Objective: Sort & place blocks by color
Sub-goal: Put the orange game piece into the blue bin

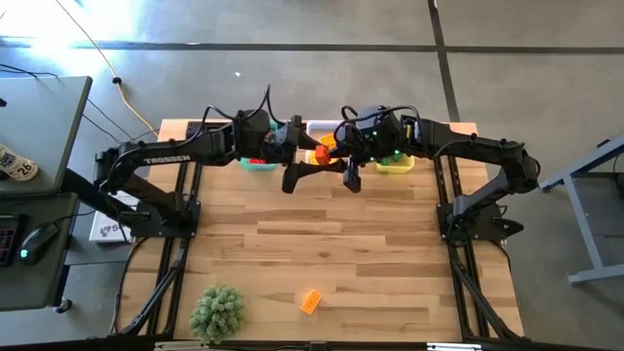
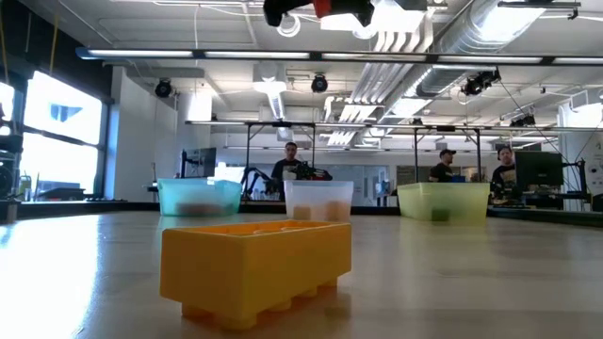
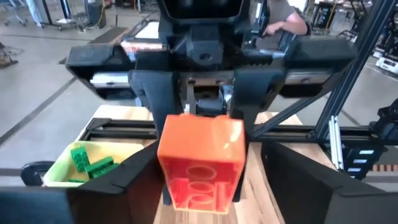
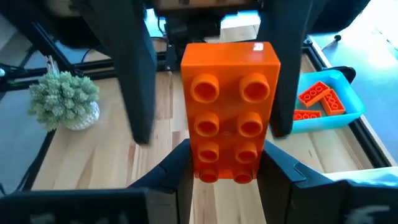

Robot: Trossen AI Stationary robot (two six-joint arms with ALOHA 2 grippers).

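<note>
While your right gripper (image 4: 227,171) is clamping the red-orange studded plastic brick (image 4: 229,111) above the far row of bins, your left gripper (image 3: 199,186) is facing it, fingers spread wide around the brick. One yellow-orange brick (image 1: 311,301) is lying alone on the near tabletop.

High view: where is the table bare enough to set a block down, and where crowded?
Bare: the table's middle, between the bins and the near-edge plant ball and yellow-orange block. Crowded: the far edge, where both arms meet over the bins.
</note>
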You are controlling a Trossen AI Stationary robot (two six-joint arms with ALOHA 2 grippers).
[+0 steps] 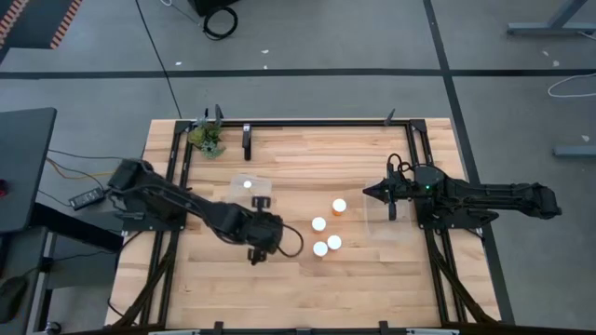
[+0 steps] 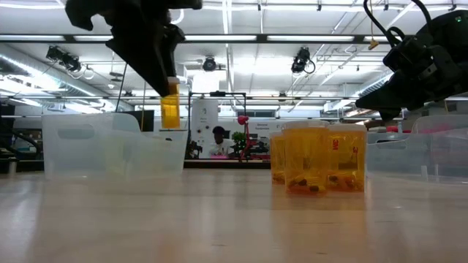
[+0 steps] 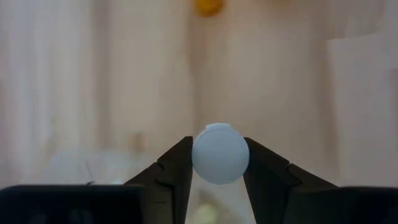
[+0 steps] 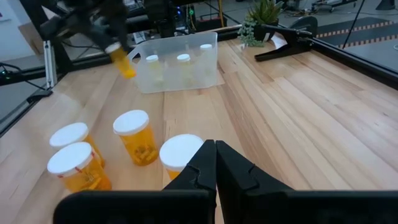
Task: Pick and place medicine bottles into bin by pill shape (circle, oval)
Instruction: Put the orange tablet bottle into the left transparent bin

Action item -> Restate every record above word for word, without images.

The completed task ->
Objective: Sort & place blocks by color
Sub-goal: Put the orange game piece into the blue bin


Robot: Trossen AI Stationary robot (two six-joint arms with ALOHA 2 grippers).

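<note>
While your right gripper (image 4: 227,171) is clamping the red-orange studded plastic brick (image 4: 229,111) above the far row of bins, your left gripper (image 3: 199,186) is facing it, fingers spread wide around the brick. One yellow-orange brick (image 1: 311,301) is lying alone on the near tabletop.

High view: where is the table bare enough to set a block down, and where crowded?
Bare: the table's middle, between the bins and the near-edge plant ball and yellow-orange block. Crowded: the far edge, where both arms meet over the bins.
</note>
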You are controlling a Trossen AI Stationary robot (two six-joint arms with ALOHA 2 grippers).
[+0 steps] 
[+0 steps] 
[+0 steps] 
[+0 steps] 
Task: Pick and place medicine bottles into bin by pill shape (circle, oval)
Instruction: Put the orange tablet bottle into the left transparent bin

The output is now finished.